Democrats want to make funding for state and local governments a priority in the bill, pointing to the huge financial hit local governments have taken in responding to the virus and meeting the surge in demand for other state benefits, such as unemployment. The nation’s governors say they will need about $500 billion.
But Republicans want to hit the brakes on the congressional spending spree.
It is “time to begin to think about the amount of debt we’re adding to our country and the future impact of that,” Senate Majority Leader Mitch McConnell, R-Ky., said in the Capitol earlier this week. “Until we can begin to open up the economy, we can’t spend enough money to solve the problem.”
He also pushed back on the idea of providing a “bailout” to states, saying that many are cash-strapped because of heavy pension burdens, not necessarily the coronavirus. In an email to reporters, his team dubbed them “blue state bailouts.”
“We all have governors, regardless of party, who would love to have free money,” McConnell said, suggesting that laws be changed to permit states to apply for bankruptcy, if they need.
Several Republicans blasted McConnell’s comments, including Maryland Gov.

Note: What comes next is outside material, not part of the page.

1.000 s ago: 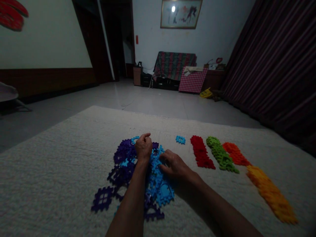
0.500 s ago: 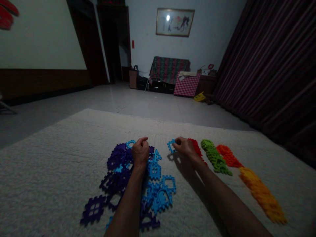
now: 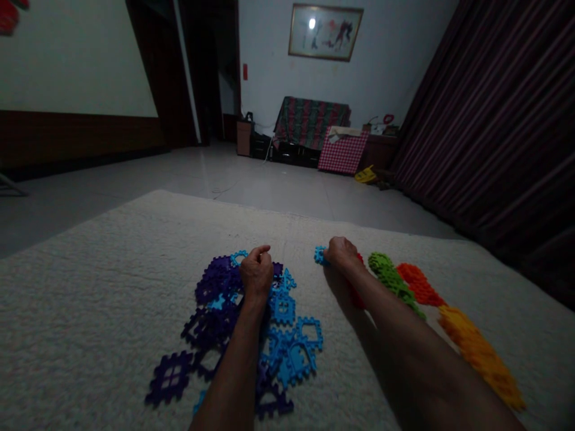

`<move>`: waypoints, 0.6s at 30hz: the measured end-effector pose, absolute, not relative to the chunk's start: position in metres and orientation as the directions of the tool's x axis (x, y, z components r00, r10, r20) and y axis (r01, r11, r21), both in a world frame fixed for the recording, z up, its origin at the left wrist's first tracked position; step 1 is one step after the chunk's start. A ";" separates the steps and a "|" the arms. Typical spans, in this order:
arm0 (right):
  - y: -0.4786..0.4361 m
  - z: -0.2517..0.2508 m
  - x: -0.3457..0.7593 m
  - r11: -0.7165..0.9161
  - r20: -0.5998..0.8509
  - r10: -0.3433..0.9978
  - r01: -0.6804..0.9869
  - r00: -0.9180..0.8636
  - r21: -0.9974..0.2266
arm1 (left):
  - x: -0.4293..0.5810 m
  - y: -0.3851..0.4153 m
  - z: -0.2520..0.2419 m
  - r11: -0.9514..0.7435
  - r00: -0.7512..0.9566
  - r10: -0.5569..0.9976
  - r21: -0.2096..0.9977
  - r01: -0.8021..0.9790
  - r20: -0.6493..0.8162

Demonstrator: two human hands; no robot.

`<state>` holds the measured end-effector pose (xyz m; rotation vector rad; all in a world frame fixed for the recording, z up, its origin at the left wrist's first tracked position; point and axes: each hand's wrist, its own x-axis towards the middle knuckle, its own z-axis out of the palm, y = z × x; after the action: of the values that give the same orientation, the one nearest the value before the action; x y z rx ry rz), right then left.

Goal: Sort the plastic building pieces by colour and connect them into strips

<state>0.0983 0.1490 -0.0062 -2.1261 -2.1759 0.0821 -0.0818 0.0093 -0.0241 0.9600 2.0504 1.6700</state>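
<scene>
My right hand (image 3: 342, 252) is closed on a light-blue plastic interlocking piece (image 3: 320, 255) with toothed edges, low over the mat and just left of a red row of pieces (image 3: 357, 294). The hand and forearm cover much of the red row. My left hand (image 3: 257, 270) has its fingers curled, above a mixed pile; anything inside them is hidden. Dark purple interlocking pieces (image 3: 171, 377) make up the pile's left side. Light-blue interlocking pieces (image 3: 283, 307) lie mostly on its right, several with window-like openings.
To the right lie rows of green pieces (image 3: 390, 276), orange-red pieces (image 3: 420, 284) and yellow-orange pieces (image 3: 480, 353). All rest on a cream mat (image 3: 112, 287) over a tiled floor (image 3: 188, 173). Beyond are a draped low unit (image 3: 312, 123), a checked cloth (image 3: 344, 152) and a dark curtain (image 3: 494, 120).
My right hand has moved slightly right and farther away with the light-blue piece, down closer to the mat. My left hand stays over the pile. The view has shifted a little.
</scene>
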 end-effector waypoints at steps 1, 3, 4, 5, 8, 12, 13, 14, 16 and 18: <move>0.147 -0.006 0.099 0.028 0.031 0.999 0.994 -0.025 -0.103 | -0.082 0.009 -0.024 0.088 -0.720 0.675 0.951 0.295 0.161; 0.142 -0.003 0.100 0.040 0.032 0.999 0.995 -0.037 -0.092 | -0.082 0.010 -0.025 0.094 -0.719 0.675 0.948 0.305 0.165; 0.138 -0.001 0.101 0.047 0.034 0.998 0.995 -0.044 -0.085 | -0.082 0.010 -0.026 0.094 -0.718 0.676 0.946 0.311 0.169; 0.134 0.001 0.103 0.054 0.038 0.998 0.995 -0.051 -0.080 | -0.082 0.010 -0.027 0.093 -0.715 0.677 0.944 0.317 0.174; 0.115 0.004 0.111 0.132 0.086 0.989 0.986 -0.123 -0.101 | -0.082 0.011 -0.029 0.077 -0.711 0.676 0.942 0.326 0.191; 0.074 -0.003 0.133 0.468 0.052 0.876 0.821 -0.479 -0.327 | -0.080 0.011 -0.028 0.060 -0.686 0.701 0.942 0.331 0.196; 0.063 -0.006 0.139 0.538 0.004 0.808 0.737 -0.589 -0.409 | -0.079 0.011 -0.027 0.056 -0.662 0.723 0.938 0.343 0.199; 0.051 -0.009 0.145 0.584 -0.031 0.735 0.656 -0.677 -0.477 | -0.077 0.010 -0.025 0.049 -0.627 0.752 0.931 0.361 0.203; 0.027 -0.015 0.155 0.645 -0.059 0.617 0.547 -0.785 -0.533 | -0.071 0.009 -0.021 0.022 -0.526 0.822 0.911 0.412 0.218; 0.007 -0.019 0.159 0.686 -0.041 0.563 0.494 -0.826 -0.535 | -0.063 0.006 -0.018 -0.017 -0.402 0.886 0.881 0.473 0.232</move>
<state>0.1587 0.0071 -0.0194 -0.8708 -2.7668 0.8212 -0.0631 0.0057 -0.0179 1.4120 1.8680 1.3975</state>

Larry Hogan, a Republican and chair of the bipartisan National Governors Association. Rep. Peter King, R-N.Y., called McConnell’s position “shameful and indefensible,” dubbing him the “Marie Antoinette of the Senate.”
Rank-and-file Democrats have already put together a list of other proposals in the bill, including funding to increase vote-by-mail for the November elections, money to prop up the faltering U.S. Postal Service, hazard pay or other support for essential workers such as health care providers and grocery clerks, and support for media companies suffering from a dearth of advertising.
Progressives have rallied around a proposal to provide $2,000 checks to individuals each month until the pandemic ends.
Rep. Alexandria Ocasio-Cortez, D-N.Y., told reporters this week that the $1,200 stimulus checks rolling out from the Treasury Department now are just a “crumb” for people in her district, which she said potentially has the most COVID-19 cases in the country. She said Democrats need to holder firmer ground in the upcoming negotiations.
“We cannot bow to the logic that a dime and a crumb is better than nothing,” she said. “We need to be able to play hardball so that working families can get the meaningful help that they need.”